Géraldine Nakache : Avec Hervé Mimran (co-réalisateur), c’est notre second film ensemble alors on sait que les gens vont faire la comparaison. On ne peut pas y échapper. En tout cas, je vous assure qu’on stresse tout autant que pour le premier !
 
Leïla Bekhti : On a forcément envie que ça plaise, que ça touche les gens. On espère que ceux qui ont aimé Tout ce qui brille nous suivront aussi sur Nous York. Mais on a le trac ensemble alors ça passe mieux.

Dans Nous York, chacun peut reconnaître sa propre bande de potes. Est-ce que vous avez l’impression d’être la voix de cette génération de jeunes de 25 à 30 ans ?
Géraldine Nakache : On ne prétend pas faire un film générationnel. On tente de raconter ce qu’on connaît bien. On s’inspire de nos potes, des histoires qu’on entend autour de nous… Mais on a conscience que tous les trentenaires français ne ressemblent pas à ces cinq personnages. Un film, c’est un point de vue et Nous York raconte notre vision des choses. Et puis moi, avant d’être la voix d’une génération, je suis la voix de Céline Dion. Blague ultra relou, désolée.

Leïla Bekhti : Moi, je suis juste comédienne, je veux raconter des histoires. Je ne prétends pas dire aux gens ce qu’ils doivent penser. Ce ne serait pas très sain.

Quel message vous voulez faire passer dans le film ?
Géraldine Nakache : Le film raconte ce moment charnière où tu réalises que tu deviens pilier : à 20 ans, ce sont tes parents qui te transmettent ton héritage culturel puis à 30, tu prends conscience que c’est à toi de transmettre ces choses là. Tu te poses alors beaucoup de questions sur tes choix : qu’est ce que je veux faire de ma vie, avec qui je veux finir mes jours…

Leïla Bekhti : Pour moi, le sujet du film c’est la quête d’identité. On raconte l’histoire de cinq personnages qui vont enfin apprendre à dire "je". Ils font partie d’une génération qui se définit par le groupe et pendant ces 15 jours à New York, ils vont commencer à faire des choix pour eux. New York, c’est la ville de tous les possibles et pourtant, tout ne sera pas possible tant qu’ils n’auront pas réglé leurs problèmes.

Le film n’est pas seulement une comédie. Certains pourraient verser une petite larmichette…
Géraldine Nakache : On ne rit jamais plus que lorsqu’on a pleuré un peu avant.  Les moments les plus émouvants sont vite balayés par des scènes plus légères. Comme dans la vie en somme, on se cache toujours un peu pour pleurer.

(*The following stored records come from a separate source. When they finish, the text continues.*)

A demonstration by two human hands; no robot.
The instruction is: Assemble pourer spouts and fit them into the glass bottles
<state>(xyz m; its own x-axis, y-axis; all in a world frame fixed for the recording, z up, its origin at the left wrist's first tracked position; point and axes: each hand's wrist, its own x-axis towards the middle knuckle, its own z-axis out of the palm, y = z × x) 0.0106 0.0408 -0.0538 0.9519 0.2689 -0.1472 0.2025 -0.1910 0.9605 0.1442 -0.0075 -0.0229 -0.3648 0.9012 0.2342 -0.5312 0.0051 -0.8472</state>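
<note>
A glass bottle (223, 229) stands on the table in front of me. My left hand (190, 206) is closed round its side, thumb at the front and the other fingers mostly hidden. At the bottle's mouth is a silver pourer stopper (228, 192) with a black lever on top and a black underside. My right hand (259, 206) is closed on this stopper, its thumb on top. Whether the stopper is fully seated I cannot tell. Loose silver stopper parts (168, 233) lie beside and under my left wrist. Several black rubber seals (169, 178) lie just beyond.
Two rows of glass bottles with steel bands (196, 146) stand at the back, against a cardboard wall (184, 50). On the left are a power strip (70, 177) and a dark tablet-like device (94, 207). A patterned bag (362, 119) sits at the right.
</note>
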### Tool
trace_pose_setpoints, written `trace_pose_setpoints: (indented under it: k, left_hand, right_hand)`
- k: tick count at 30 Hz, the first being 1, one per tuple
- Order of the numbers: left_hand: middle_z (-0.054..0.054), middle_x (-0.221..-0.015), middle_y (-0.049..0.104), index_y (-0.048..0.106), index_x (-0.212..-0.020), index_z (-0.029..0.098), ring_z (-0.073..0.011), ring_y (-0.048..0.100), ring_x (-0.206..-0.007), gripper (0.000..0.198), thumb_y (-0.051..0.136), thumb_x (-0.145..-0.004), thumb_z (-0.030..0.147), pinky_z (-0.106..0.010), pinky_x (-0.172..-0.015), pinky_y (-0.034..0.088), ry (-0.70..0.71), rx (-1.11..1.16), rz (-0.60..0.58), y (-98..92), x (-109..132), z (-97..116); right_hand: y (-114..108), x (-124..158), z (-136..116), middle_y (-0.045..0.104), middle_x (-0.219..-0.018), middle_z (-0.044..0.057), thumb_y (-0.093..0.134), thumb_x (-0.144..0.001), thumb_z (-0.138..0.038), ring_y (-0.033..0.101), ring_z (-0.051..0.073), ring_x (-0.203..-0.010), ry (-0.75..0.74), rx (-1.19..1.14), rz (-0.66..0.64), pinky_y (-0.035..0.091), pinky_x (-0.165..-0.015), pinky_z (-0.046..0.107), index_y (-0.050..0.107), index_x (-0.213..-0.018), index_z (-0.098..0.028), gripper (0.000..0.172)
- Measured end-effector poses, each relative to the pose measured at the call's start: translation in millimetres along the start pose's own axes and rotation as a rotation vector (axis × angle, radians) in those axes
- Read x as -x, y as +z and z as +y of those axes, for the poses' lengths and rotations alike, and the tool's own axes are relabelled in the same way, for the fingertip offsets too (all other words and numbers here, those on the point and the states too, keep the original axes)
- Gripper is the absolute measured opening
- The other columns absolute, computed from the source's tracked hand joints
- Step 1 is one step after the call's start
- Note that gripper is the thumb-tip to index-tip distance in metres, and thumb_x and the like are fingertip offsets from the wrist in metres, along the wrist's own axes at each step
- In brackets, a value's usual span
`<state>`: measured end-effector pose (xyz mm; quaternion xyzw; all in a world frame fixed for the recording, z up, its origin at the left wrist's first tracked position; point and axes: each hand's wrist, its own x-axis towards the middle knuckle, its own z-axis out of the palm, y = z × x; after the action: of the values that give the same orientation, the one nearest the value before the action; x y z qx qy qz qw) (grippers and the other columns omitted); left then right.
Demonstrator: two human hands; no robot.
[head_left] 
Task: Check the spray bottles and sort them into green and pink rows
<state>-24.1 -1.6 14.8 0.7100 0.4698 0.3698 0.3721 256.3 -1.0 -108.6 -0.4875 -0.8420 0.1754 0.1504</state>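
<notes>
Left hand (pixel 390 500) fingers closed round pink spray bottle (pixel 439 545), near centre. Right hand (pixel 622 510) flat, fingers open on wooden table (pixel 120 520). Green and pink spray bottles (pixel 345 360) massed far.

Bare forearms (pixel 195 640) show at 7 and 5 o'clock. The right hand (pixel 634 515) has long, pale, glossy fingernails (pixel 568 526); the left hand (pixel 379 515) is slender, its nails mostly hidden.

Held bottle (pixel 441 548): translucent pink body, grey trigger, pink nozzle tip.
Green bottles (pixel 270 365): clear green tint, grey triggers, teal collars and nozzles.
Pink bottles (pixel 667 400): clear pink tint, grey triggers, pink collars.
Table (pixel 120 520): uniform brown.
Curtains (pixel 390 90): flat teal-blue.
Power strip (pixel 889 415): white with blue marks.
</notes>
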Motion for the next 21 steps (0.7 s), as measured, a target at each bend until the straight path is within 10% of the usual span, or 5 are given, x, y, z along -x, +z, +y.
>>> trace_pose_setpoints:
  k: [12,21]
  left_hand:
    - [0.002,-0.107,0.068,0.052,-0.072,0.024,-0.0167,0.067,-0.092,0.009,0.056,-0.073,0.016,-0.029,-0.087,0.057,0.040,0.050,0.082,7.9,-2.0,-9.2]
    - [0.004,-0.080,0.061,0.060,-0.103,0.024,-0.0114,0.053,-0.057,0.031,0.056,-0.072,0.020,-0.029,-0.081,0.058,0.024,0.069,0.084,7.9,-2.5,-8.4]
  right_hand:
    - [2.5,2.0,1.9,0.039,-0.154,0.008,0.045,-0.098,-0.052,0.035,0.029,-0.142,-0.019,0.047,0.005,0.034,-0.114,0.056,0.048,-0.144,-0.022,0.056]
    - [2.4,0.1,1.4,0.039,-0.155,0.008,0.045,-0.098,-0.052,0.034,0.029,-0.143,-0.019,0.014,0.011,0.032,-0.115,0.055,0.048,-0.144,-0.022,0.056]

A la ville comme à l’écran, vous formez une vraie bande de potes : ça change quoi cette proximité sur un tournage ?
Géraldine Nakache : Tout et rien. En tant que réalisatrice, on va plus oser dire "M’enfumes pas, je te connais. Là, tu n’étais pas sincère." On est même plus exigent parce qu’on se connaît et qu’on sait de quoi l’autre est capable.

Leïla Bekhti : On n’a pas accepté de bosser avec Géraldine et Hervé parce que ce sont nos amis mais parce que ce sont de grands réalisateurs. C’est un luxe de travailler sur des projets qu’on aime avec des gens qu’on aime. Mais sur le plateau, on respecte le poste de chacun : si Géraldine veut faire 25 prises pour la même scène, je le fais et je me tais.

Sur le tournage, vous avez vécu ensemble pendant 2 mois. On veut savoir qui faisait la vaisselle ?
Géraldine Nakache : Notre Monica dans Friends, c’était Leïla. Elle nous faisait des petits plats comme à la maison. Au départ, on voulait se la jouer New-yorkais, se rendre dans le dernier bar éphémère qui n’ouvre qu’un quart d’heure puis on s’est vite calmé. On a eu besoin de retrouver un cocon, d’acheter notre Sopalin en bas de notre immeuble. A partir de ce moment-là, on s’est senti un peu plus chez nous.